All seasoned with cilantro, parsley, cumin, chili powder, cayenne
pepper, red paper flakes, salt/pepper…To the sauce I added about 1/3 cup of half and half and about 1/4 cup red wine…simmered it all for about 1/2 hour.
Had to add some water as it really thickened up.
Served it over rice with grated cheddar cheese, chopped raw onion, jalapeño peppers and sour cream and chips too… The main man was in heaven. 😇❤…and some Anise Bread too. 😊


----------



## Dave Sal (Dec 20, 2012)

So glad that we have our own diychatroom version of "Martha Stewart" on this board. Recipe copied for future reference. Your presentation looks perfect to me. Thanks for posting.


----------



## wooleybooger (Feb 23, 2019)

Oh give me a break, chili with beans over rice. Gad. Proper chili is almost soup-like, cheese on top is OK as is sour cream, tortilla strips maybe not those dipping things and NO BEANS within a couple miles of the chili. You just lost your TEXAS PASSPORT, if you ever had one.


----------



## Two Knots (Nov 12, 2011)

If you ever had my chili you would know what really good chili is all about.,
I am the Chili Queen.


----------



## wooleybooger (Feb 23, 2019)

Do you know where Terlingua, Tx is? I'll see you there and we'll find out who knows chili.


----------



## ktownskier (Aug 22, 2018)

Now, Now @wooleybooger., to each their own. But, do you like your Chili 5 ways? REALLY!! Soup like? And you talk about taking her TX certificate away? I would take your Chili certificate away!!

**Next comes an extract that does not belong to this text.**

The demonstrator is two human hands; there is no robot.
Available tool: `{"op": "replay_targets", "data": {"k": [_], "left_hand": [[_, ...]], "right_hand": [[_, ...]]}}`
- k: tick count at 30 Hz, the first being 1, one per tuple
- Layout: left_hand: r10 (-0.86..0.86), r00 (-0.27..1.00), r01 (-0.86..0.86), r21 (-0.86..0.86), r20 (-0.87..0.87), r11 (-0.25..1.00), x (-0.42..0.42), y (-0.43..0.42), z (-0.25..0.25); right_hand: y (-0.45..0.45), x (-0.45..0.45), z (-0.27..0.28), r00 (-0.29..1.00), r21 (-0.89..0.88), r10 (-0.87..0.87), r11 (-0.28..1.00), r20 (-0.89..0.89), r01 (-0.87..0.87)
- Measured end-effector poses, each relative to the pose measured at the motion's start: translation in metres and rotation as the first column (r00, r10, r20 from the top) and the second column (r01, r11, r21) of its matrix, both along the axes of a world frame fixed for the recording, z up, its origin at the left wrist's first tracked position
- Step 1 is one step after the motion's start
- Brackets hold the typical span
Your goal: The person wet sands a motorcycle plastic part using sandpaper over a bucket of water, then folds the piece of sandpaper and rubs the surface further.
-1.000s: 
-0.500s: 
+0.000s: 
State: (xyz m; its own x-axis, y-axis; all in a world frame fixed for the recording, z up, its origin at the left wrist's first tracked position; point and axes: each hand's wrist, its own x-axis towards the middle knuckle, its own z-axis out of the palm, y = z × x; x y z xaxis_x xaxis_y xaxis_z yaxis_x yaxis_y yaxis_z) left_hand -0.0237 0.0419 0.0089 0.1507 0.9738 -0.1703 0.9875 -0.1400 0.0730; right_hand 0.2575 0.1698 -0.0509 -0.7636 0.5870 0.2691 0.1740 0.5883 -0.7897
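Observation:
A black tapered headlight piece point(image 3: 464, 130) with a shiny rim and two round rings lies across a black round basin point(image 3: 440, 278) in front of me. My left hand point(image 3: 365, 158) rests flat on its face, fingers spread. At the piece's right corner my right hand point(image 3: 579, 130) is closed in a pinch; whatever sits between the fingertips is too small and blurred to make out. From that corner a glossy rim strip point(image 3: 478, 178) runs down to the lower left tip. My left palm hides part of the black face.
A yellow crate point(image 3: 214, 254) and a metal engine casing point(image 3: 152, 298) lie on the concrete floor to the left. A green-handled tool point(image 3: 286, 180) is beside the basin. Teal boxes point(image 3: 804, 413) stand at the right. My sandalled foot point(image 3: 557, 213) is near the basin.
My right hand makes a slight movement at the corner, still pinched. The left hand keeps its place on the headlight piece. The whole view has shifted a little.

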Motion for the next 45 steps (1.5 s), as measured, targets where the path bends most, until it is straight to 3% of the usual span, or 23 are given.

But... IMHO, for Chili that thick, which I am not complaining about, it doesn't need rice. Unless it is EXTREMELY spicy. Which from your recipe, it doesn't appear to be. 

But, TK, this is YOUR recipe, serve it your way. 

Again, I feel like you have the fixin's right. I like things to add if I want them. Like in most restaurants, my dinnerware is all white and very simple. I like the food to shine and not play second fiddle to the serveware. But, that is my preference. And it should be everyone else's. Muuuuaaaahhhhhaaa. Or not.  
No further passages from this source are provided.